Your instructions:
In the entries below, the lines from the one with "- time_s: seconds" through the one with "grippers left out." are to be copied exactly; both ends count.

Collected data entries

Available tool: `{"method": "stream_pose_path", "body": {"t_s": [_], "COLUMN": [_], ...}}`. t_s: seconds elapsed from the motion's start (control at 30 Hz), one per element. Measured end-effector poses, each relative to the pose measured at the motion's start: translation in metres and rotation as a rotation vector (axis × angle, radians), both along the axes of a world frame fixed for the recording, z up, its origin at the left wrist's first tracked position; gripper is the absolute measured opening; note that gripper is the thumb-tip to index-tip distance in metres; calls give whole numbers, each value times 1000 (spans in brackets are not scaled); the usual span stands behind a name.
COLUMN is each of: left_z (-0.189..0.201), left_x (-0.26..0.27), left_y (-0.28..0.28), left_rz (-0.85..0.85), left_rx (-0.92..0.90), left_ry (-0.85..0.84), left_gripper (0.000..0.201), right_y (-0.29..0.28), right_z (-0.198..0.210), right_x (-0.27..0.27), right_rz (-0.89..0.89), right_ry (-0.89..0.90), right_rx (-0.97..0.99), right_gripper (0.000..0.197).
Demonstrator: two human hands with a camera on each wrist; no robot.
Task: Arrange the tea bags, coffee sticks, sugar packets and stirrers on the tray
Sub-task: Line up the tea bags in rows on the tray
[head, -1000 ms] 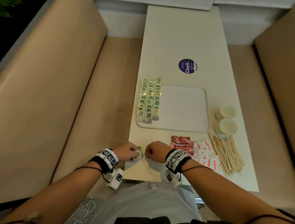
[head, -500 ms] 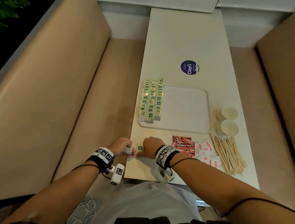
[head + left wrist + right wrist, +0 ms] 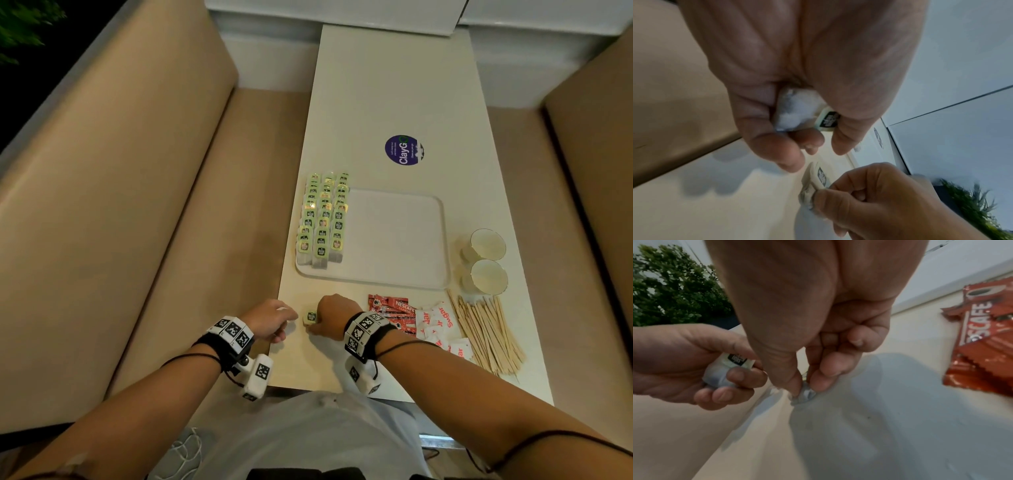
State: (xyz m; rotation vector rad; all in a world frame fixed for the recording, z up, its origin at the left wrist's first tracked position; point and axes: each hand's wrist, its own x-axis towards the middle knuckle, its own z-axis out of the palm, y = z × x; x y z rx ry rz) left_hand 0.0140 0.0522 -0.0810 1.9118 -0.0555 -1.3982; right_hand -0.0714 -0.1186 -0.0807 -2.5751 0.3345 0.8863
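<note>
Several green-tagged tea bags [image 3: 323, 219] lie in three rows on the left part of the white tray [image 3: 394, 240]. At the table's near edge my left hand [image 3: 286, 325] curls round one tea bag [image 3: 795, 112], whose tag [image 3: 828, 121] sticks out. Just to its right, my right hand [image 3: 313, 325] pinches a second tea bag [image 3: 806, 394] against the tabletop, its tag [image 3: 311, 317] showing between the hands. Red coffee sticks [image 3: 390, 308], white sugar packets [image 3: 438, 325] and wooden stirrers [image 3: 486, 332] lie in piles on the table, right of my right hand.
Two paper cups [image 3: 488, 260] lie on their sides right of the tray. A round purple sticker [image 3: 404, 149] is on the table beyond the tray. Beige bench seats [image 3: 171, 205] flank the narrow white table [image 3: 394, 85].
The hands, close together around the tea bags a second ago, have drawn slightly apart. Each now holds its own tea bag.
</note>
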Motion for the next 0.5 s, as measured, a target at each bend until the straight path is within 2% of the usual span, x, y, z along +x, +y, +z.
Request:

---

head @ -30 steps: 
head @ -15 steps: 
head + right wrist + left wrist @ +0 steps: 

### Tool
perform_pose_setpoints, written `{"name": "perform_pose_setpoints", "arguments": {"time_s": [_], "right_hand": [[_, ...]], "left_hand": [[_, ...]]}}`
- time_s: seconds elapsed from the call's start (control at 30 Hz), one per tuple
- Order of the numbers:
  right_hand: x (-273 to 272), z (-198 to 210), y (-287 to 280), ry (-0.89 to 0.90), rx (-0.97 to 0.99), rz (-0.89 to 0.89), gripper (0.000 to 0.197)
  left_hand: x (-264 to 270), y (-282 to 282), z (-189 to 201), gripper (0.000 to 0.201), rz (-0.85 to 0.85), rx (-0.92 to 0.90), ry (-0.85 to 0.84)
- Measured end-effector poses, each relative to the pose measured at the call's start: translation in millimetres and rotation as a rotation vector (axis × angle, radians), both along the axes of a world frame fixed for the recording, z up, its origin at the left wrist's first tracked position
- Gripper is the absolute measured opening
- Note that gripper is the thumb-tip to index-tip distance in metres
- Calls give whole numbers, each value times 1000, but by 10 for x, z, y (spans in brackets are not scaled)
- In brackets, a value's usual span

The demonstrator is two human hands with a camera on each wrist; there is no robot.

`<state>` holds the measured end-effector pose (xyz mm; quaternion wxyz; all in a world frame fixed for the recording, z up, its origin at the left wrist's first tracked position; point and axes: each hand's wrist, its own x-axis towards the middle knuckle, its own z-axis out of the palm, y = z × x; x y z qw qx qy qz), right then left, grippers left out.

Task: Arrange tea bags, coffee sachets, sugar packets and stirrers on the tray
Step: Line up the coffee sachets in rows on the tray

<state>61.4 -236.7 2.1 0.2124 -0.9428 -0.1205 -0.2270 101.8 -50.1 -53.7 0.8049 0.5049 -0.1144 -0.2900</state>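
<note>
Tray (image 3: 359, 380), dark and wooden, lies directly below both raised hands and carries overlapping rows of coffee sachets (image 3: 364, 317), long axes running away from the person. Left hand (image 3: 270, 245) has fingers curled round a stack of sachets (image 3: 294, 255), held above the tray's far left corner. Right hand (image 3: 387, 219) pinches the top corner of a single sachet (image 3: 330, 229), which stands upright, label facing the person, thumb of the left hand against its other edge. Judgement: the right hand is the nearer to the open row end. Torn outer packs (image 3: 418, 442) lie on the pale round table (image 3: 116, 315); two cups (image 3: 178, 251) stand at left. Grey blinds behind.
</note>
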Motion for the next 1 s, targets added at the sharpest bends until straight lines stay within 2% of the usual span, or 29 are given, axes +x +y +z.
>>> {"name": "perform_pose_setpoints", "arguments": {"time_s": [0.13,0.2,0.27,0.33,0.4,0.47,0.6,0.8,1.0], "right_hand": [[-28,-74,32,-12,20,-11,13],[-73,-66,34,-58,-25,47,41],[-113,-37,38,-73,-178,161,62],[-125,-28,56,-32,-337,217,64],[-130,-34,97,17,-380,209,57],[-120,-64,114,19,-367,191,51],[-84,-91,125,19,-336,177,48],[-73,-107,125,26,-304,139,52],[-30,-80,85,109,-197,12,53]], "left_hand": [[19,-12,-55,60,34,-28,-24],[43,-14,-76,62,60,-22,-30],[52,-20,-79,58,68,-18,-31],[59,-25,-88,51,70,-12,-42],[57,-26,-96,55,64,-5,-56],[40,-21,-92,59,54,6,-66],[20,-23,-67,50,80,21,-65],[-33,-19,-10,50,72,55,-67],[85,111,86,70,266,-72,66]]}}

Output for this exercise:
- time_s: seconds elapsed from the call's start (control at 30 Hz), one per tuple
- Order of the numbers:
  right_hand: x (-273 to 272), z (-198 to 210), y (-287 to 280), ry (-0.89 to 0.90), rx (-0.97 to 0.99), rz (-0.89 to 0.89), gripper (0.000 to 0.197)
  left_hand: x (-264 to 270), y (-282 to 282), z (-189 to 201), gripper (0.000 to 0.201), rz (-0.85 to 0.85), rx (-0.92 to 0.90), ry (-0.85 to 0.84)
- Measured end-effector poses, each relative to the pose measured at the call's start: translation in millimetres and rotation as a rotation vector (axis × angle, radians), both along the axes of a world frame fixed for the recording, z up, its origin at the left wrist's first tracked position
- Gripper is the absolute measured opening
- Note that gripper is the thumb-tip to index-tip distance in metres
- Calls give whole numbers, each value times 1000, but by 10 for x, z, y (spans in brackets are not scaled)
- In brackets, a value's usual span

The demonstrator is two human hands with a camera on each wrist; there is no robot.

`<state>` holds the measured end-effector pose (xyz mm; quaternion wxyz; all in a world frame fixed for the recording, z up, its origin at the left wrist's first tracked position; point and axes: each hand's wrist, its own x-axis towards the middle knuckle, its own z-axis out of the palm, y = z × x; x y z qw qx qy qz), right then left, grippers left out.

Nothing else remains for the exercise.